We hebben een bijzondere band, de man zonder naam en ik.
Hij weet zo’n beetje alles van me. Waar ik woon, wanneer ik thuis ben, zelfs wat ik online bestel. Maar wat weet ik feitelijk van hem?
Nu ik er zo over nadenk, eigenlijk alleen wanneer hij werkt. Ik herken hem aan zijn zachte stem en aan zijn zachte g waarmee hij nooit hartgrondig welke god dan ook vervloeken kan. Dat hoeft ook niet, want de man is de vriendelijkheid zelve. Hij meldt zich altijd netjes en bejegent mij op een manier die hartelijk correct is. Ik neem alles van hem aan. Hij is de onbekende die ik vol vertrouwen binnen laat.

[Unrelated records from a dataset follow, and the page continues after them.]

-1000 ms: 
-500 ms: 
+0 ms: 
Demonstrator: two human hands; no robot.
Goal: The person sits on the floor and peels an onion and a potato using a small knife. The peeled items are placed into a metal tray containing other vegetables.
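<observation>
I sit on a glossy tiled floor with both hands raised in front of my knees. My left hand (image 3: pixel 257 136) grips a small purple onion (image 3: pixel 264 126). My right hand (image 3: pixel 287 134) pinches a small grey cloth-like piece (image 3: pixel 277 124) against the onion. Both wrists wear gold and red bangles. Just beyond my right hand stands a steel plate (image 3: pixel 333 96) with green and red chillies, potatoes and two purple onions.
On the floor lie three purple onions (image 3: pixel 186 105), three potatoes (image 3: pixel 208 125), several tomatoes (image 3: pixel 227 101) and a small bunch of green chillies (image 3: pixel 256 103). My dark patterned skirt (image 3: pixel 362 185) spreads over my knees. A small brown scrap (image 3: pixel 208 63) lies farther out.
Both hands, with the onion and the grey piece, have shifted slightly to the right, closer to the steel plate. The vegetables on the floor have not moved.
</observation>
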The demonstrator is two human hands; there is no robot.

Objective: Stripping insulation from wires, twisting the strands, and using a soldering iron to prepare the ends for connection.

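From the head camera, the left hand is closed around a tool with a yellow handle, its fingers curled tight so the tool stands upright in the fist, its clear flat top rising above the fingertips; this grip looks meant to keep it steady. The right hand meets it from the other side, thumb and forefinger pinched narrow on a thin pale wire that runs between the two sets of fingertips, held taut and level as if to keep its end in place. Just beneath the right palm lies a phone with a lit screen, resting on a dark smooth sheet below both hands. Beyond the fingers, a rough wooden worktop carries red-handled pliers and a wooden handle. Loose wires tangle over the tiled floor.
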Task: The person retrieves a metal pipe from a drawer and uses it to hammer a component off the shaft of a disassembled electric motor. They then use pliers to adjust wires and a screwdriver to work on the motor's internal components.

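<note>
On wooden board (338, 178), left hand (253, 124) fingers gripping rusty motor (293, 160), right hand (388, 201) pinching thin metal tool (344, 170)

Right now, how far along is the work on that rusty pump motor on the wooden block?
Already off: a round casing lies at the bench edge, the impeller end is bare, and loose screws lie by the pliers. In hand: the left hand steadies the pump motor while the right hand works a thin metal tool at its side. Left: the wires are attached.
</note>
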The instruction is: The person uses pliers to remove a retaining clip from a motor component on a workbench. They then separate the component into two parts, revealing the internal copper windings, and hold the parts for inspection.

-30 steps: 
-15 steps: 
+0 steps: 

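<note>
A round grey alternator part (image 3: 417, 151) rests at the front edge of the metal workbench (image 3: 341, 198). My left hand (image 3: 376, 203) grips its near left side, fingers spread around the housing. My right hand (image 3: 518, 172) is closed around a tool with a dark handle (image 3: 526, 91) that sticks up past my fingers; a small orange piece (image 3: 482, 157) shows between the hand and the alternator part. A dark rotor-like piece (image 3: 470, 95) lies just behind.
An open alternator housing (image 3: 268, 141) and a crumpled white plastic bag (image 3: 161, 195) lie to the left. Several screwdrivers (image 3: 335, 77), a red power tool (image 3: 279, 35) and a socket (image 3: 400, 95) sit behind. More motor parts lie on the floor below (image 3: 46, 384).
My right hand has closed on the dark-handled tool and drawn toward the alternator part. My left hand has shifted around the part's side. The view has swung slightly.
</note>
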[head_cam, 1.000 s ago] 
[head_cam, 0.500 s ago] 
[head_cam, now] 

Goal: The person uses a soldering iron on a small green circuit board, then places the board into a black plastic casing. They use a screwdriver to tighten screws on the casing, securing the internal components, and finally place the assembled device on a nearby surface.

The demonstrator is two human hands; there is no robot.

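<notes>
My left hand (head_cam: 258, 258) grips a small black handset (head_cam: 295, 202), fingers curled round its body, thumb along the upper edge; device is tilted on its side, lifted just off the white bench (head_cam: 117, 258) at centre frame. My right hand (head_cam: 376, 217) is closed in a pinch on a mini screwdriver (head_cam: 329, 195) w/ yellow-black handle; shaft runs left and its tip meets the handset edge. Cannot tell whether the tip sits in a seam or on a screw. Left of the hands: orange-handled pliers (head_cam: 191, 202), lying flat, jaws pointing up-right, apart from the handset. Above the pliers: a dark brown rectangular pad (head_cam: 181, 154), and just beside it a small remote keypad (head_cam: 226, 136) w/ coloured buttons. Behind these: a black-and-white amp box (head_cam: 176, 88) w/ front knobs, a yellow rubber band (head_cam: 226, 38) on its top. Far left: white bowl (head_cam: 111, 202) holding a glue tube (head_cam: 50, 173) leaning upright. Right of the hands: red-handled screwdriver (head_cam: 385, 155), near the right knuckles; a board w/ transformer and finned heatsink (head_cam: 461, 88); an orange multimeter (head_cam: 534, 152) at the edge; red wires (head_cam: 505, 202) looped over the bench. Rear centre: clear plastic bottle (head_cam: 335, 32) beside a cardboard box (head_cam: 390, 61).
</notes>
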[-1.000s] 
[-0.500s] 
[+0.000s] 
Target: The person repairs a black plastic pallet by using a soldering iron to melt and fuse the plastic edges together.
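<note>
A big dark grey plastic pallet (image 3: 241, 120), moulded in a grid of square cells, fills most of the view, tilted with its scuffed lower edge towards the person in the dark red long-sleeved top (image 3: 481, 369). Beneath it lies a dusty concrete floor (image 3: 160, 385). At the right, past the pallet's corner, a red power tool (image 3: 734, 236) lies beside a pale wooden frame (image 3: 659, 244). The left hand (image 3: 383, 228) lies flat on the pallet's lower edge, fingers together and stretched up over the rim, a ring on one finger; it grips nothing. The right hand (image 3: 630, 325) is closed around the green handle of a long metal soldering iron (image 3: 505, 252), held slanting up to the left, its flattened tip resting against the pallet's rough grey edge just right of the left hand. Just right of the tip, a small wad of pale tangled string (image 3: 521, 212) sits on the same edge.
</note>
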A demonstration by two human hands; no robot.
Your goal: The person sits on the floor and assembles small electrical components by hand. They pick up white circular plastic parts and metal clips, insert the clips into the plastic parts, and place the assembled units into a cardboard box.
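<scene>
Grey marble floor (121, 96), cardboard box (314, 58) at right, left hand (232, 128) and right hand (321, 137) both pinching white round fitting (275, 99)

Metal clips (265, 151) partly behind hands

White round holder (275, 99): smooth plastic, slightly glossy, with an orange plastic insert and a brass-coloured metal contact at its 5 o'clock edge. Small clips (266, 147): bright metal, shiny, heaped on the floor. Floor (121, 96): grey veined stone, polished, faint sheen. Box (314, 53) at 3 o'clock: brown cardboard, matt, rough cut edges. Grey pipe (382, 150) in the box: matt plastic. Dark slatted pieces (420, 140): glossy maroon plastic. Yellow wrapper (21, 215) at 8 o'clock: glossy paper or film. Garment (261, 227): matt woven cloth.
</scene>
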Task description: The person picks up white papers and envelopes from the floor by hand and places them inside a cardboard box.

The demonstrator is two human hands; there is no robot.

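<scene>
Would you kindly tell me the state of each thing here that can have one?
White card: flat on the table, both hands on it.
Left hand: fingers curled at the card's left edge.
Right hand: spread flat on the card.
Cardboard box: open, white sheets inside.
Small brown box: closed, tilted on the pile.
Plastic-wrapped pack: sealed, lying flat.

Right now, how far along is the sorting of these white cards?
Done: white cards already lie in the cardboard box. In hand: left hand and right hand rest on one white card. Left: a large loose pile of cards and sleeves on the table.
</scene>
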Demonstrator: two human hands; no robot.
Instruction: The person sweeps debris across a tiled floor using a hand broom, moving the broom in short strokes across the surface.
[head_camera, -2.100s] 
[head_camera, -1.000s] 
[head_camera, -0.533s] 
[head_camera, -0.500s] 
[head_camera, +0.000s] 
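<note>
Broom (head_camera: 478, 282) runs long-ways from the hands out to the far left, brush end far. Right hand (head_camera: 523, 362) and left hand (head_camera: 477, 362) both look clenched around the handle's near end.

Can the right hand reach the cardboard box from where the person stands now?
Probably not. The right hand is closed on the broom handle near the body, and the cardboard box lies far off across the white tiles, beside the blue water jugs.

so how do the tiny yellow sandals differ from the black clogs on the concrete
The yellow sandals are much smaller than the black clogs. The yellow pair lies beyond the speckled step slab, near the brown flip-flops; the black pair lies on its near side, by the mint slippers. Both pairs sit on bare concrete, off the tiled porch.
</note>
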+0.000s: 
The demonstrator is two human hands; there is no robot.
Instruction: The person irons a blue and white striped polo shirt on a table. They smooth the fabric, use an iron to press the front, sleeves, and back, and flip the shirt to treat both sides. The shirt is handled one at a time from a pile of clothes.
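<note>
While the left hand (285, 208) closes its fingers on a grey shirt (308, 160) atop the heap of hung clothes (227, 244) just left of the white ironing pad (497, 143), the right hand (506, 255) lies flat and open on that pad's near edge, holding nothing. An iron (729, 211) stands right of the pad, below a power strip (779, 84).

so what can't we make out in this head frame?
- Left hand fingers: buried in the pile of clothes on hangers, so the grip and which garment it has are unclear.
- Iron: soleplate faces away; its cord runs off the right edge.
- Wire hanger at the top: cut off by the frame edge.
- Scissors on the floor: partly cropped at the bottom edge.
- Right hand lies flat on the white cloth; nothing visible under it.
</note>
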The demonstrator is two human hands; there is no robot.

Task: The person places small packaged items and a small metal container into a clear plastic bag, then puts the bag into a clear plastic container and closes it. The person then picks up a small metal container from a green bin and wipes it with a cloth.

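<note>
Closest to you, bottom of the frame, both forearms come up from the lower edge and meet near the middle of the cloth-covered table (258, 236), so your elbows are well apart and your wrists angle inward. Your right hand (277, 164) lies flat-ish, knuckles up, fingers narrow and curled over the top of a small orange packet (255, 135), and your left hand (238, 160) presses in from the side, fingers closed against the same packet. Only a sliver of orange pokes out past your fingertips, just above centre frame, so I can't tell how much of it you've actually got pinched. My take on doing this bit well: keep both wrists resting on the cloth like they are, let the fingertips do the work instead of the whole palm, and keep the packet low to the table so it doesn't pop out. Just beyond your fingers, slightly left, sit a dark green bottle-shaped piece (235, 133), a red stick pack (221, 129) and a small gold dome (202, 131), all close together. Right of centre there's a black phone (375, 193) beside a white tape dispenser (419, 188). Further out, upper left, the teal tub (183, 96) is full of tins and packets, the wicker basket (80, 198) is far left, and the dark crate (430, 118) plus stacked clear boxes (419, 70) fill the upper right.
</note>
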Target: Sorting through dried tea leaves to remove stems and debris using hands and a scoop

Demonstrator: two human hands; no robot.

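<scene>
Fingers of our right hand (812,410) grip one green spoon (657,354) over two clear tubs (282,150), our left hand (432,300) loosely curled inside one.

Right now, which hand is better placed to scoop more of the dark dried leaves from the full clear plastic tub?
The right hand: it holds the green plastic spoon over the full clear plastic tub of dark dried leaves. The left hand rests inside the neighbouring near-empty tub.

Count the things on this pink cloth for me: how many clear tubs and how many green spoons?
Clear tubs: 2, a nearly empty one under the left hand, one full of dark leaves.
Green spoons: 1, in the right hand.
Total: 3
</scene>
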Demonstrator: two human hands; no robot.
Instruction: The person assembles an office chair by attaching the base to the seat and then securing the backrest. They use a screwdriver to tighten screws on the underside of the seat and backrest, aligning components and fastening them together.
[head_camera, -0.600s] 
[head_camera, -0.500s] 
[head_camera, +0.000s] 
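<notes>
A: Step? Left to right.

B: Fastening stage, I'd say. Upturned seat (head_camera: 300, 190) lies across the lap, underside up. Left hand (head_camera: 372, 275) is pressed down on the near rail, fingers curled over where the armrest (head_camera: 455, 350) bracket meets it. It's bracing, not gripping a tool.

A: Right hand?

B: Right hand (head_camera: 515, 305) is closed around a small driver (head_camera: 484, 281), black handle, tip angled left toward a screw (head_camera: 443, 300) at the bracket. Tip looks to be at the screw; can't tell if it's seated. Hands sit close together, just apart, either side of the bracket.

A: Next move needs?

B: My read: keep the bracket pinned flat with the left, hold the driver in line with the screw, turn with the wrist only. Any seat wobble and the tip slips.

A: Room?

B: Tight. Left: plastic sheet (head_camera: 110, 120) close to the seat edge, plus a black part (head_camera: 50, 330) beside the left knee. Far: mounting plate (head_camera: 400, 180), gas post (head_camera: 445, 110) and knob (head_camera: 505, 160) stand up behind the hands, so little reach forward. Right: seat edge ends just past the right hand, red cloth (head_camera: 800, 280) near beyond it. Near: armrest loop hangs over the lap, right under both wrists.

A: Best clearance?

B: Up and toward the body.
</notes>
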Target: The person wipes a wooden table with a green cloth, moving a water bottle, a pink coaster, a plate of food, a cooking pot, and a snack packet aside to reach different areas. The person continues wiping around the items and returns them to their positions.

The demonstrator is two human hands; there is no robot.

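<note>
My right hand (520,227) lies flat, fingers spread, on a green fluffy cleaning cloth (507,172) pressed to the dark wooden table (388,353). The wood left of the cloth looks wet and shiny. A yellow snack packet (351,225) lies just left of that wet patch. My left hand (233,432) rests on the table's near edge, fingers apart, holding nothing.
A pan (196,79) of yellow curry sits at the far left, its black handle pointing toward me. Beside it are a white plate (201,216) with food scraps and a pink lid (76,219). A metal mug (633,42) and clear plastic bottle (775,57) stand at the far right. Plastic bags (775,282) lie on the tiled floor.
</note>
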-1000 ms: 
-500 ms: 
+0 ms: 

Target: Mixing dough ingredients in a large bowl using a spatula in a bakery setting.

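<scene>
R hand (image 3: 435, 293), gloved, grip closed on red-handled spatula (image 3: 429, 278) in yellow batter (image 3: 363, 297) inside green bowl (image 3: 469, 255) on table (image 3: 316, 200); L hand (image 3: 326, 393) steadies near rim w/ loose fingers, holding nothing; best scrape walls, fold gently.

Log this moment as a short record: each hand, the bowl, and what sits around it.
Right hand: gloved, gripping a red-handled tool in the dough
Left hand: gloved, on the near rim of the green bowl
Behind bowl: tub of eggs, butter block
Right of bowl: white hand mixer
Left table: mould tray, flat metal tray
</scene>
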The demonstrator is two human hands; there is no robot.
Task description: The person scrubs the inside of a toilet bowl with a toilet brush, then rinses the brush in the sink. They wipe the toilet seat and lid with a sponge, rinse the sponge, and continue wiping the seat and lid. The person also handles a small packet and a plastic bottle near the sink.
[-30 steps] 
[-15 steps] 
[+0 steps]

Hij is de onbekende die ik vol vertrouwen binnen laat.
Samen hebben we een stille overeenkomst. Als ik thuis ben, kan hij altijd en met alles bij mij terecht. Laatst liet hij er negen achter in mijn gang. Allemaal tijdelijk uiteraard. Andere onbekenden komen ze vervolgens halen, al zijn die lang zo hoffelijk niet als hij. Ze bellen aan en zeggen ‘dag’, ik geef iets af en krijg een ‘dank’ en dan is het alweer ‘doei’.
Als hij een paar dagen later langskomt en ik hem weer zie, vraagt hij belangstellend aan me hoe het is gegaan. Of ik alles kwijt geraakt ben en of hij nog iets van mij overnemen moet misschien? Natuurlijk zeg ik steevast ‘nee’, maar toch doet zijn betrokkenheid me goed. Hij geeft me het gevoel dat het hem echt schelen kan wat ik er van vind en dat hij in onze verhouding investeert, net zoveel als ik dat doe of misschien nog wel wat meer.
Net nog belde hij aan. ‘Hallo?’ vroeg ik door de intercom en al bij ’Hai!’ wist ik genoeg. ‘Momentje,’ zei ik, pakte mijn sleutels en snelde de trap al naar hem af. Twee had hij er vandaag. We hebben inmiddels aan een blik genoeg, maar nooit is onze afspraak vanzelfsprekend. Hij vraagt altijd eerst of hij ze bij mij kwijt mag. ‘Natuurlijk,’ zei ik, ‘geen probleem’. Hoewel ze niet voor mij zijn en ook niet van hem, maken we ons toch samen druk om andermans eigendom.
Onlangs zijn we een stap verder gegaan. We hebben onze relatie naar een nieuw niveau getild. Ik mag, zo blijkt, namelijk ook iets van mij aan hem toevertrouwen, maar alleen als ik eerst wat ontvangen heb, anders kan hij het niet verwerken. Hoe het zit is mij onduidelijk en ik informeer er ook niet naar. Soms vraag ik me af of hij het zelf wel weet. Ik voel me er haast een beetje schuldig bij, kan ik dit wel van hem vragen? Maar hij laat me niet eens betalen.
Hij noemt het in termen van de postpakketdienst een ‘spontane retour’. Ik noem het wederkerigheid. Niet omdat het moet, maar omdat het kan, omdat het mag. Bestond daar maar wat meer van.